- Historical photo of Keinosuke Enoeda
- Born: 4 July 1935 Japan
- Died: 29 March 2003 (aged 67) Tokyo
- Other names: Tora (Tiger)
- Style: Shotokan karate
- Teachers: Gichin Funakoshi, Masatoshi Nakayama, Taiji Kase
- Rank: 9th dan karate (JKA)

Other information
- Notable students: Frank Brennan, Dave Hazard, Andy Sherry, Norman Robinson
- Website: KUGB Profile - Sensei Keinosuke Enoeda

= Keinosuke Enoeda =

Japanese karateka

Keinosuke Enoeda (榎枝 慶之輔, Enoeda Keinosuke) was a Japanese master of Shotokan karate. He was a former Chief Instructor of the Karate Union of Great Britain. Enoeda was ranked 8th dan in Shotokan karate, and was widely renowned as a formidable karateka (practitioner of karate). Following his death, Enoeda was posthumously awarded the rank of 9th dan.

==Early life==
Enoeda was born on 4 July 1935 on the island of Kyushu, Japan. As a youth, he trained in kendo and judo, and played baseball. By the age of 16, Enoeda had reached the rank of 2nd dan in judo. He entered Takushoku University and, being impressed by a karate demonstration there, began studying that martial art.

After he graduated from Takushoku, Enoeda studied at the Japan Karate Association (JKA) honbu dojo (headquarters training hall) in Tokyo under Gichin Funakoshi Founder of Shotokan Karate and Masatoshi Nakayama, then the JKA's Chief Instructor. He also trained in kumite under the direction of Taiji Kase. In 1961, he fought a notable tournament match against Keigo Abe, winning by decision after six extensions. He won the JKA All Japan Championship in 1963 against another well-known karateka, Hiroshi Shirai. During this period, Enoeda acquired the nickname Tora ("Tiger" in Japanese), after Nakayama had described his fighting.

==United Kingdom==
On 20 April 1965, following the JKA's policy of sending instructors abroad to introduce karate to the rest of the world, Enoeda travelled to England with JKA instructors Shirai, Kanazawa, and Kase. He began teaching in Liverpool. One of Enoeda's British students in the late 1960s was karate scholar Harry Cook.

Enoeda and his wife, Reiko (married in 1969), settled in Kingston, Surrey. In 1971, Enoeda had a minor uncredited role as one of Ernst Stavro Blofeld's henchman in the James Bond film Diamonds are Forever. In 1973, Enoeda led a demonstration of karate on live television for the BBC. Part of the Open Door series it was the first British TV programme entirely about karate.
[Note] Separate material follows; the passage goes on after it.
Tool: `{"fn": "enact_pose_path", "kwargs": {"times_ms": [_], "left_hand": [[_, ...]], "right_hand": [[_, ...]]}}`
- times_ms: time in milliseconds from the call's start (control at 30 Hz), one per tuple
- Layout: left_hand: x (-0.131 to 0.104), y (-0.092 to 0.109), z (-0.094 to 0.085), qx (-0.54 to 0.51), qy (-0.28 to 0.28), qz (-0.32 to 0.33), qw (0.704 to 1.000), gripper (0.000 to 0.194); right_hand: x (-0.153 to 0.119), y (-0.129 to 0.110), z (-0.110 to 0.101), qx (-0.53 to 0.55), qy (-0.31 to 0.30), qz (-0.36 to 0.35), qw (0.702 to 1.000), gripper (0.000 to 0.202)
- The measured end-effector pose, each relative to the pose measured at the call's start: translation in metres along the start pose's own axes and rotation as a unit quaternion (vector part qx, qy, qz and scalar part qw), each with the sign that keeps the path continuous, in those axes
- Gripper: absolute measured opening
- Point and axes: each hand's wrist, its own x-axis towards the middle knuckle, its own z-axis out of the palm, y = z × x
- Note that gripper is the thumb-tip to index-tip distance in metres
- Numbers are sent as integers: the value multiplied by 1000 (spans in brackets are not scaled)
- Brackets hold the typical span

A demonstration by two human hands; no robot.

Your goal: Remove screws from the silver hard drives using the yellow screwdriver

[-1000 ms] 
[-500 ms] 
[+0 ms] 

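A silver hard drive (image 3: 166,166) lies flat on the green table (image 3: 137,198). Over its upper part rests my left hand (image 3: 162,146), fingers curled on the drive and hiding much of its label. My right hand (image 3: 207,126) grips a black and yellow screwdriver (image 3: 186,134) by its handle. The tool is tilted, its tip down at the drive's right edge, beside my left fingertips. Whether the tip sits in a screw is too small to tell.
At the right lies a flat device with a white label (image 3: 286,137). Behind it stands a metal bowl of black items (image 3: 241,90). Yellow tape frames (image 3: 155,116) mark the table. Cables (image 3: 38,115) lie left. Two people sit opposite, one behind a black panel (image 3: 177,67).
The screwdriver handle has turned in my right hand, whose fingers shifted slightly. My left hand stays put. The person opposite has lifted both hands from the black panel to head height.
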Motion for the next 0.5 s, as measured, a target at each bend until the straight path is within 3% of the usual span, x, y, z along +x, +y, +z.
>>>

The demonstration included kihon (basic techniques), kata (patterns), Enoeda sparring multiple opponents, Enoeda against Tomita with a large blade, and Dave Hazard breaking a piece of Japanese hardwood.

While Chief Instructor of the KUGB, Enoeda was assisted by: Sadashige Kato (from c. 1966–1973), Shiro Asano (from 1968 to 1974), Hideo Tomita (from 1973 to 1978), Masao Kawasoe (from 1974 to 1982), and Yoshinobu Ohta (from 1982 to 2003). In 1985, Enoeda was ranked 8th dan.

==Later life==
Enoeda wrote several books on karate, including: Shotokan: Advanced kata (1983, in three volumes), Shotokan Karate (1996), Shotokan Karate: 10th Kyu to 6th Kyu (1996), Shotokan Karate: 5th Kyu to Black Belt (1996), Karate: Defence & attack (1996, co-authored), and Shotokan Karate: Free Fighting Techniques (1999, co-authored).

Enoeda used to promote his dojo with "Dynamic Karate" posters on the London Underground. He continued teaching karate, at the Marshall Street Baths near Carnaby Street in London, until his death on 29 March 2003. Shortly after his death, the JKA awarded him the rank of 9th dan. Enoeda left behind his wife, Reiko, and children Daisuke and Maya.